Perfil de Haddad ajuda a amenizar críticas

Advogado e professor de Ciência Política, Haddad tem mestrado em economia e ganhou projeção nacional após ser candidato à presidência em 2018. Longevo ministro da Educação de Lula, foi prefeito de São Paulo e perdeu a disputa ao governo do estado esse ano.

Apesar do insucesso, mostrou ter amadurecido como político e não costuma ser associado a problemas de gestão nem por críticos à esquerda. “Eu tenho uma boa impressão do Fernando Haddad. Acho que ele vai sim ser conservador, cortar gastos, tentar fazer uma limpeza. Ele vai fazer o melhor que pode. Ele é um homem experimentado (...). E acho que ele tem total condição de dialogar com a Faria Lima, com o mercado”, afirma Pessôa.

Sobre a sua primeira derrota eleitoral relevante, na tentativa de reeleição à prefeitura da capital paulista, em 2016, Sawaya recorre a outras explicações. “Ele sofreu a derrota muito mais pelo antipetismo do que pela qualidade da gestão.
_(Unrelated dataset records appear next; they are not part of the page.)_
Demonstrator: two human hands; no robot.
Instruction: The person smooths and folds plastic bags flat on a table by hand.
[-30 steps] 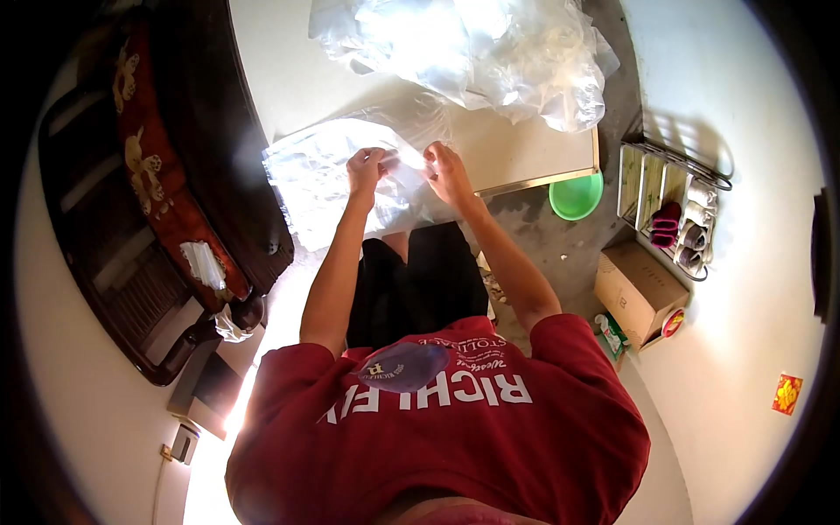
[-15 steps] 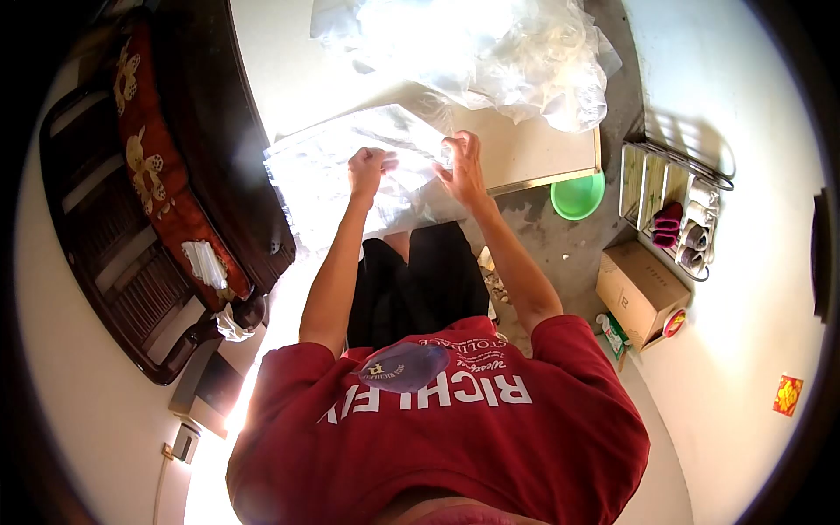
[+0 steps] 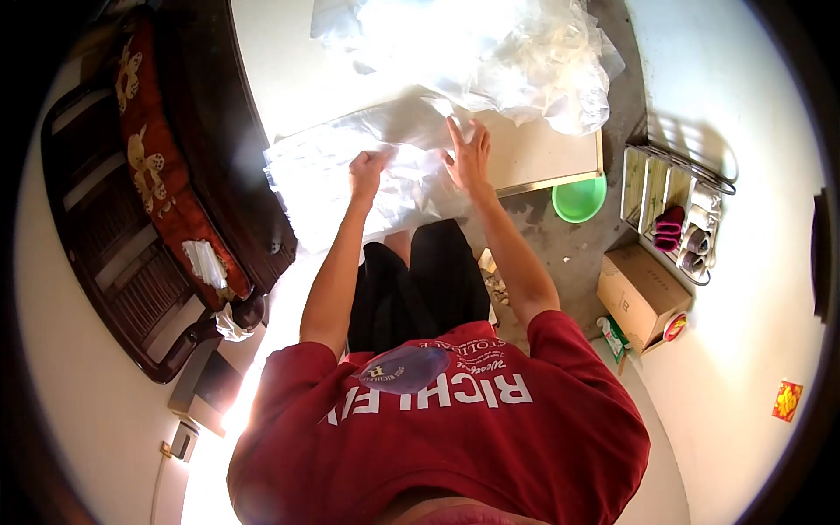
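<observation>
Clear plastic sheets or bags (image 3: 328,179) lie flat and shiny over the near left part of a pale table (image 3: 547,156). My left hand (image 3: 367,175) is closed on the plastic, its fingers pinched together over the middle of it. To its right, my right hand (image 3: 468,156) has its fingers spread at the right edge of the plastic, with nothing held between them. Beyond both hands sits a large crumpled heap of clear plastic (image 3: 525,66). Glare hides parts of the plastic.
A green basin (image 3: 578,199) is on the floor by the table's right corner. Farther right stand a shoe rack (image 3: 674,206) and a cardboard box (image 3: 639,293). A dark wooden bench (image 3: 131,280) with a red cushion (image 3: 144,166) is at the left.
My right hand has moved right, away from my left hand, and its fingers have gone from pinched to spread. The plastic's raised far edge has shifted; my left hand stays nearly in place.
</observation>
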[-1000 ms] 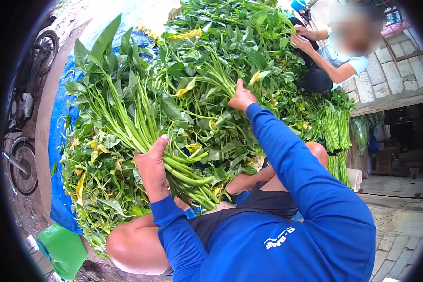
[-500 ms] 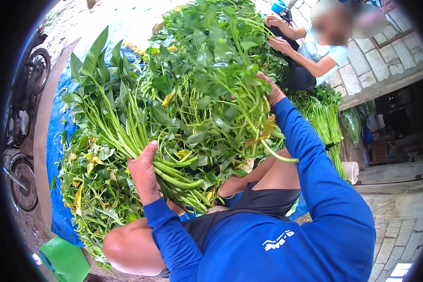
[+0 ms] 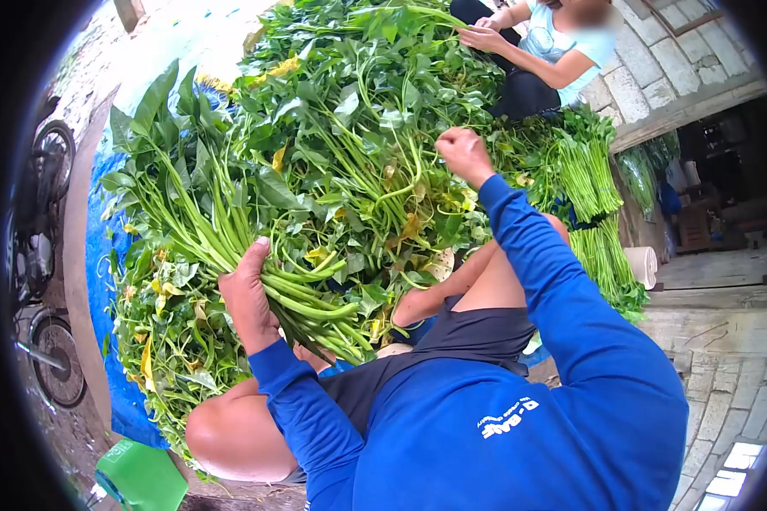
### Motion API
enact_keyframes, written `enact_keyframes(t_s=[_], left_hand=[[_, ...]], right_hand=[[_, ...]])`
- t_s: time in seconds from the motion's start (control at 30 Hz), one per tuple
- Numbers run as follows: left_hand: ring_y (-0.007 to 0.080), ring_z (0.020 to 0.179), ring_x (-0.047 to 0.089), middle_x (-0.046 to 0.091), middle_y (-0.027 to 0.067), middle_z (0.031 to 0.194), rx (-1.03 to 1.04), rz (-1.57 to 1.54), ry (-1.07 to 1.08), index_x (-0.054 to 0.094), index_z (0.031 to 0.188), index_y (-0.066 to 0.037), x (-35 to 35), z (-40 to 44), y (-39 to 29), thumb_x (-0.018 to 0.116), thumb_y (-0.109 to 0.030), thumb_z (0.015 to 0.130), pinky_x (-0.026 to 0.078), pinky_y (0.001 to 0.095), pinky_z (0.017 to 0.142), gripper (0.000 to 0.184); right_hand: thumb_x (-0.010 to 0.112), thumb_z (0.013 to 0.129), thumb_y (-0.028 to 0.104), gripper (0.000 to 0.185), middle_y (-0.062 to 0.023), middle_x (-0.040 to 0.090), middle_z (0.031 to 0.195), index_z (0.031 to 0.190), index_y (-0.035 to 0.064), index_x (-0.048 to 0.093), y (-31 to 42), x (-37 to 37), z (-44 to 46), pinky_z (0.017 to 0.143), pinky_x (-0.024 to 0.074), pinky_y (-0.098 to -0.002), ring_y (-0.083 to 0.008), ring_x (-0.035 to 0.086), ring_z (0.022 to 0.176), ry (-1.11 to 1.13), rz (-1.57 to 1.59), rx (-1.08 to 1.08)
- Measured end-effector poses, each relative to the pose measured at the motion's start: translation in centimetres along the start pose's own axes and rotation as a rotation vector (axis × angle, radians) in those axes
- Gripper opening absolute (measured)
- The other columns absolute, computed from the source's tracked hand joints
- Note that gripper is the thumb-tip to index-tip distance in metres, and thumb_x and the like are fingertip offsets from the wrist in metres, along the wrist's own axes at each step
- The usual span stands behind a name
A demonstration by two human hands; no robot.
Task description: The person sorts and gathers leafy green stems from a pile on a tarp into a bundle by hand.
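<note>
My left hand [image 3: 247, 296] is wrapped round a thick bunch of water spinach [image 3: 209, 226], thumb on top. Its leaves point up and away, and the cut stem ends stick out below my palm toward my lap. My right hand [image 3: 466, 157] is raised over the right side of the heap, its fingers curled in and no stem showing from them. Just left of it, loose water spinach stems [image 3: 362, 175] lie across the leafy heap [image 3: 315, 94], some with yellowed leaves.
Across the heap a seated person [image 3: 541, 60] holds green stems. Tied bundles [image 3: 592, 183] are stacked at the right, near a pale roll [image 3: 642, 266]. Blue tarp [image 3: 128, 409] shows at the left, with a green container [image 3: 141, 473] and a motorcycle [image 3: 47, 255] beyond.
My right hand has let go of the loose stems, which now lie on the heap, and has drawn slightly left, fingers closed. My left hand keeps its bunch. The view has shifted slightly.
</note>
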State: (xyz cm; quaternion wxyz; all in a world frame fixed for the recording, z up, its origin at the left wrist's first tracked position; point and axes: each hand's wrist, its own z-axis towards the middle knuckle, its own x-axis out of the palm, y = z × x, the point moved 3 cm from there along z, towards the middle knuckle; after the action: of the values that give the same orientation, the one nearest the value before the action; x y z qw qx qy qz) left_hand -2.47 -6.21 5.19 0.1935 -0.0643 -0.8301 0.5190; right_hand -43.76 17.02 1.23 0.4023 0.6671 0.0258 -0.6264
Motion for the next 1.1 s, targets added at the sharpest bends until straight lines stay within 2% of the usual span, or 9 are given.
enact_keyframes(t_s=[0.17, 0.3, 0.33, 0.43, 0.6, 0.7, 0.83, 1.03, 1.1], left_hand=[[0.0160, 0.063, 0.069, 0.072, 0.0075, 0.083, 0.055, 0.000, 0.029, 0.073, 0.105, 0.003, 0.6, 0.0, 0.9, 0.086, -0.015, 0.089, 0.058, 0.0308, 0.057, 0.027], [0.0177, 0.088, 0.072, 0.075, 0.0082, 0.109, -0.010, 0.034, 0.056, 0.066, 0.131, 0.002, 0.3, -0.2, 1.3, 0.080, -0.001, 0.089, 0.061, 0.0323, 0.075, 0.044], [0.0177, 0.086, 0.072, 0.075, 0.0083, 0.107, -0.019, 0.039, 0.060, 0.066, 0.130, 0.002, 0.3, -0.2, 1.4, 0.080, -0.001, 0.089, 0.061, 0.0327, 0.072, 0.043], [0.0179, 0.083, 0.072, 0.075, 0.0084, 0.106, -0.038, 0.004, 0.099, 0.067, 0.127, 0.002, 0.7, -0.3, 1.2, 0.081, -0.002, 0.088, 0.061, 0.0332, 0.070, 0.041], [0.0156, 0.067, 0.069, 0.074, 0.0063, 0.088, 0.013, -0.002, 0.078, 0.073, 0.107, 0.001, 1.2, -0.7, 0.8, 0.085, -0.012, 0.089, 0.058, 0.0301, 0.060, 0.025], [0.0159, 0.066, 0.069, 0.074, 0.0066, 0.088, -0.003, 0.009, 0.085, 0.073, 0.106, 0.001, 1.2, -0.4, 1.2, 0.085, -0.012, 0.089, 0.058, 0.0301, 0.059, 0.025], [0.0167, 0.069, 0.070, 0.075, 0.0069, 0.088, 0.070, -0.017, 0.127, 0.074, 0.107, 0.002, 2.2, 0.7, 3.8, 0.084, -0.011, 0.089, 0.059, 0.0314, 0.062, 0.025], [0.0156, 0.085, 0.070, 0.077, 0.0061, 0.102, -0.044, -0.108, 0.145, 0.076, 0.114, 0.004, 3.9, 0.4, 9.1, 0.086, -0.006, 0.087, 0.057, 0.0325, 0.080, 0.030], [0.0155, 0.084, 0.070, 0.077, 0.0059, 0.102, -0.073, -0.155, 0.173, 0.076, 0.112, 0.003, 4.0, 0.2, 9.9, 0.084, -0.006, 0.088, 0.057, 0.0325, 0.079, 0.027]], right_hand=[[0.067, 0.090, 0.055, 0.059, -0.0274, 0.077, 0.117, 0.107, 0.0015, 0.081, 0.1, 6.4, -1.3, 0.096, 0.0588, -0.0448, -0.0411, 0.075, 0.107, 0.281, 0.010, 0.433], [0.076, 0.093, 0.032, 0.027, -0.0106, 0.076, 0.090, 0.090, 0.0057, 0.077, -1.7, 9.0, -1.8, 0.071, 0.0578, -0.0401, -0.0237, 0.073, 0.084, 0.243, 0.590, 0.711], [0.076, 0.095, 0.021, 0.013, 0.0001, 0.065, 0.077, 0.089, 0.0112, 0.071, -0.7, 8.2, -2.5, 0.063, 0.0517, -0.0313, -0.0130, 0.064, 0.071, 0.223, 0.945, 0.821], [0.073, 0.100, 0.022, 0.009, 0.0045, 0.068, 0.082, 0.095, 0.0149, 0.071, 0.0, 6.2, -2.4, 0.067, 0.0539, -0.0295, -0.0103, 0.064, 0.073, 0.453, 1.391, 0.905], [0.075, 0.098, 0.017, 0.011, 0.0058, 0.069, 0.089, 0.108, 0.0116, 0.073, 5.3, -0.2, -3.1, 0.069, 0.0495, -0.0224, -0.0069, 0.063, 0.075, 0.295, 1.255, 0.444], [0.079, 0.092, 0.013, 0.027, 0.0042, 0.065, 0.090, 0.116, 0.0081, 0.069, 11.2, -4.2, -6.3, 0.057, 0.0404, -0.0204, -0.0026, 0.054, 0.068, 0.300, 0.934, 0.231], [0.076, 0.092, 0.006, 0.059, 0.0012, 0.070, 0.100, 0.149, 0.0075, 0.060, 14.0, -3.4, -9.3, 0.067, 0.0453, -0.0217, -0.0036, 0.057, 0.079, 0.463, 0.849, 0.038], [0.071, 0.097, 0.003, 0.046, 0.0028, 0.070, 0.099, 0.142, 0.0075, 0.066, 17.2, 1.9, -15.1, 0.077, 0.0508, -0.0242, -0.0046, 0.061, 0.085, 0.640, 0.819, -0.011], [0.068, 0.105, 0.016, 0.042, 0.0043, 0.071, 0.103, 0.146, 0.0092, 0.064, 18.4, 1.9, -16.8, 0.066, 0.0511, -0.0213, -0.0032, 0.057, 0.078, 0.791, 0.824, 0.153]])
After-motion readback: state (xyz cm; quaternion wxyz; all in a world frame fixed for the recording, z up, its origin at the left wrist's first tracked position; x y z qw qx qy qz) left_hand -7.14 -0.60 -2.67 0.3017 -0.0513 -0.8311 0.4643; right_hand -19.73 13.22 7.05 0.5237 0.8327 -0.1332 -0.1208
Claro, a qualidade da gestão dele, quando se trata de orçamento, não é uma coisa que aparece muito. Mas ele estava cercado de economistas de alto gabarito, que sabiam fazer as contas, assim como o próprio Haddad”, explica.

Diante de críticas e de certo pânico com a situação fiscal, Haddad tem afirmado que buscará maneiras de corrigir as ineficiências do governo Bolsonaro, inclusive na alocação de recursos sociais. Ele também tem evitado a associação com uma visão de estado inflado e inoperante com argumentos de que a União deve estar preparada para pagar contas, investir em Saúde, Educação, infraestrutura estratégica e ainda aguentar choques externos.

Além de Lula, o futuro ministro possui amplo apoio do próximo governo e de parte importante do Parlamento, especialmente dos partidos que compõem a base. “Não há o que se falar de irresponsabilidade ou coisa do tipo. Estamos falando do presidente Lula que deixou o Brasil com os mais altos índices de investimento e o próprio Haddad que, quando governou a cidade de São Paulo, já mostraram que é possível compatibilizar isso. Agora, é óbvio que o programa eleito nas urnas precisa ser respeitado e a prioridade é tirar as pessoas da miséria”, conclama Natália Benevides (PT-RN).